Il est crucial de réaménager les moments
d'entraînement dans les clubs afin de permettre aux élèves
de participer massivement aux séances.
C'est ainsi que grâce à la particularité
du football que Henry Hélal et Patrick Mignon (1999) diront : «
...À la base du développement du mouvement sportif, son essor
irrésistible pourrait être à l'apprentissage d'un civisme
perdu chez les jeunes et servir ainsi de vecteur de renouveau des banlieues et
des cités » (Page 33). 20
On perçoit à travers cette citation
l'éloge fait par nos deux auteurs sur le football et toute la
portée éducative de cette activité.
Les parents ont également leur part de
responsabilité dans cette affaire et un rôle
prépondérant à jouer dans la protection, le soutien et la
sensibilisation de leurs enfants car si ces derniers n'ont pas le niveau
intellectuel minimum requis, c'est le Sénégal tout entier qui va
reculer, ce sont eux qui vont perdre et leurs enfants le leur reprocheront.
4 Au plan sportif :
Il faudrait peut être l'implication du ministère
des sports par le biais de la F.S.F dans la programmation des séances
d'entraînement des petites catégories et l'instauration par le
ministère de l'éducation des « journées continues
» obligatoires dans presque tous les établissements scolaires de
DAKAR et l'arrêt des cours au plus tard à 16 heures 30 minutes.

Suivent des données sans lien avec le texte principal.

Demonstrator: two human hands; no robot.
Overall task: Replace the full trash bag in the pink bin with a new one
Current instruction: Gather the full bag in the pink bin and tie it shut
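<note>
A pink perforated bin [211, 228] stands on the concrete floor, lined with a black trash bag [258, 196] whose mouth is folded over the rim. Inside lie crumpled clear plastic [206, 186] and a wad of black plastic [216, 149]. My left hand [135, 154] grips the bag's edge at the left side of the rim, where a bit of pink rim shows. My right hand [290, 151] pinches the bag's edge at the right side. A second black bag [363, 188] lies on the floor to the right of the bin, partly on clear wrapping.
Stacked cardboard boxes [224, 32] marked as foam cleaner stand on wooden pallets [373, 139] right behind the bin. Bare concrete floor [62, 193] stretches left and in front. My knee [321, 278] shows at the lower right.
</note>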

Les matinées coïncidant exclusivement aux horaires
des enseignements scolaires, ce n'est que lorsque les séances
d'entraînement des cadets et juniors se dérouleront pendant les
après-midi dans la majorité des clubs à partir de 17
heures qu'on marquera un pas significatif vers l'encouragement des jeunes en
général et des élèves en particulier dans leurs
activités sportive et scolaire au bénéfice du football
sénégalais tout entier.
La pratique du football étant une activité tout
aussi importante que l'activité scolaire, il faudrait donc donner aux
jeunes élèves qui veulent éprouver leurs
possibilités dans les clubs de foot les chances de vivre leur passion et
de s'épanouir.
Le problème majeur pour les encadreurs tournerait alors
autour de cette question de DIETRICH à savoir : « comment peut-on
satisfaire petit à petit et en tenant compte du développement des
élèves, les exigences que posent le football en tant que sport
d'équipe, sport d'opposition ou sport de performance ? ».21
Il serait donc important que les entraîneurs prennent en
compte la situation scolaire des jeunes joueurs et certains paramètres
qui en sont inévitablement inhérents afin de mieux les
intégrer au sein du club.
L'U.A.S.S.U doit également être redynamisé
et renforcé en faisant l'objet d'un suivi scrupuleux et régulier
aussi bien au niveau scolaire et universitaire surtout dans l'organisation
permanente de compétitions sportives durant l'année
académique.
Les ministères de l'éducation et des sports
devront étroitement collaborer et travailler en synergie dans la
programmation des heures d'entraînement et celles de cours pour que
l'élève en général soit prédisposé
à concilier harmonieusement ses études avec le football en
club.
En outre, comme a eu à le souligner DAOUR GAYE, «
le football sénégalais est dans une situation de
précarité telle que, seule, l'introduction du professionnalisme
peut aider à renverser la tendance ».22
Nous pensons effectivement que notre football a besoin
d'être réformé, professionnalisé pour favoriser
aussi bien l'émulation chez les jeunes que l'amélioration de
leurs conditions de vie familiale et sociale surtout au plan financier.
Cette professionnalisation pourrait ainsi permettre
d'élever le niveau de notre football sur l'échiquier africain
voire mondial tout en offrant aux footballeurs des possibilités de
reconversion après leur arrêt.
Mais ici et ailleurs, dans l'évolution actuelle du
football moderne il faut nécessairement un véritable management
en amont et en aval du sport considéré avant de pouvoir
prétendre à des résultats positifs et progressistes.